==== Collected material ====
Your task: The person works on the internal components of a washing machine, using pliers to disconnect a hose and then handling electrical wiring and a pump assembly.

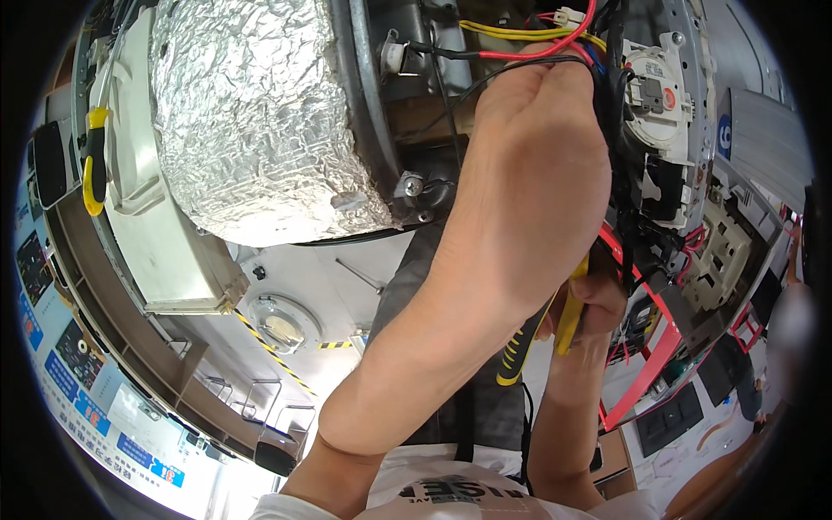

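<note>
My left forearm crosses the middle of the view up to an opened appliance. There my left hand [544, 82] reaches in among red, yellow and black wires [529, 54]; its fingers are hidden. Lower right, beneath that forearm, my right hand [598, 305] is closed around pliers with yellow and black handles [569, 322]. The forearm hides the jaws, and part of a handle shows on its other side. Left of my left hand lies a large part wrapped in crinkled silver foil [251, 113].
A screwdriver [95, 165] with a yellow and black handle lies at the far left, by a white panel [165, 234]. At right are a round white plastic part [657, 100] and a red frame bar [646, 373]. A round porthole-like part [282, 325] lies below, near yellow-black striped tape [273, 351].
</note>
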Motion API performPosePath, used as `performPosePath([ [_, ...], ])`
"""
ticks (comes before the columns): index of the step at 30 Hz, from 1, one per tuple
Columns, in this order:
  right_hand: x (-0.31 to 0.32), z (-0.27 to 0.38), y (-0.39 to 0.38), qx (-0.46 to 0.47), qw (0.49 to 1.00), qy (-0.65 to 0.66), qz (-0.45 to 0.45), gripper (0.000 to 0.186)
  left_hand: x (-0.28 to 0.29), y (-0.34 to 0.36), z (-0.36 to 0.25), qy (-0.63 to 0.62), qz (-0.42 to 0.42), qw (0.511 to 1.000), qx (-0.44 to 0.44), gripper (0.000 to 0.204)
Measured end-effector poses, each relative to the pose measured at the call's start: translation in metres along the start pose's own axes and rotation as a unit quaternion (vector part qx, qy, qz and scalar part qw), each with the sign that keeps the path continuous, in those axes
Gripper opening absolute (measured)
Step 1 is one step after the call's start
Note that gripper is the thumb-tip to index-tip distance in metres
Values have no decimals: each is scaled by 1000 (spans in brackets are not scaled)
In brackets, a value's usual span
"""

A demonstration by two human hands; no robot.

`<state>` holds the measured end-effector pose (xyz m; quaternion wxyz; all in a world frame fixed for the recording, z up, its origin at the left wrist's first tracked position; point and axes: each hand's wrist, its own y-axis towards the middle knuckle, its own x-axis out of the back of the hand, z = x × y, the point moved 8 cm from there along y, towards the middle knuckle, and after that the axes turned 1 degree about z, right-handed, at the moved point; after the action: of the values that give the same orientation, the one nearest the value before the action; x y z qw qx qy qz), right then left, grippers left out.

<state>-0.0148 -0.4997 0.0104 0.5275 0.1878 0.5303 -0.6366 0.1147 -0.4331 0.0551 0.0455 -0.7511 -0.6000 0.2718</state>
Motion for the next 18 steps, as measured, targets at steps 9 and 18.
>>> performPosePath([
  [9,1,-6,9,-90,981,115,130,62,7,-5,17,-92,-62,986,122,22],
  [18,8,-15,20,-152,974,92,140,65,16,-8,13,-109,-98,981,124,33],
])
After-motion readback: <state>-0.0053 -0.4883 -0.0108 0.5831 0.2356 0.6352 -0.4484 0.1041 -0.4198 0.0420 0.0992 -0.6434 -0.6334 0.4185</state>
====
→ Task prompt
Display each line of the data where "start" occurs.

→ Written response
Measured end-effector poses, each relative to the pose measured at the call's start: translation in metres along the start pose's own axes and rotation as a unit quaternion (vector part qx, qy, qz and scalar part qw), each with the sign that keeps the path continuous, in those axes
Step 1 is one step after the call's start

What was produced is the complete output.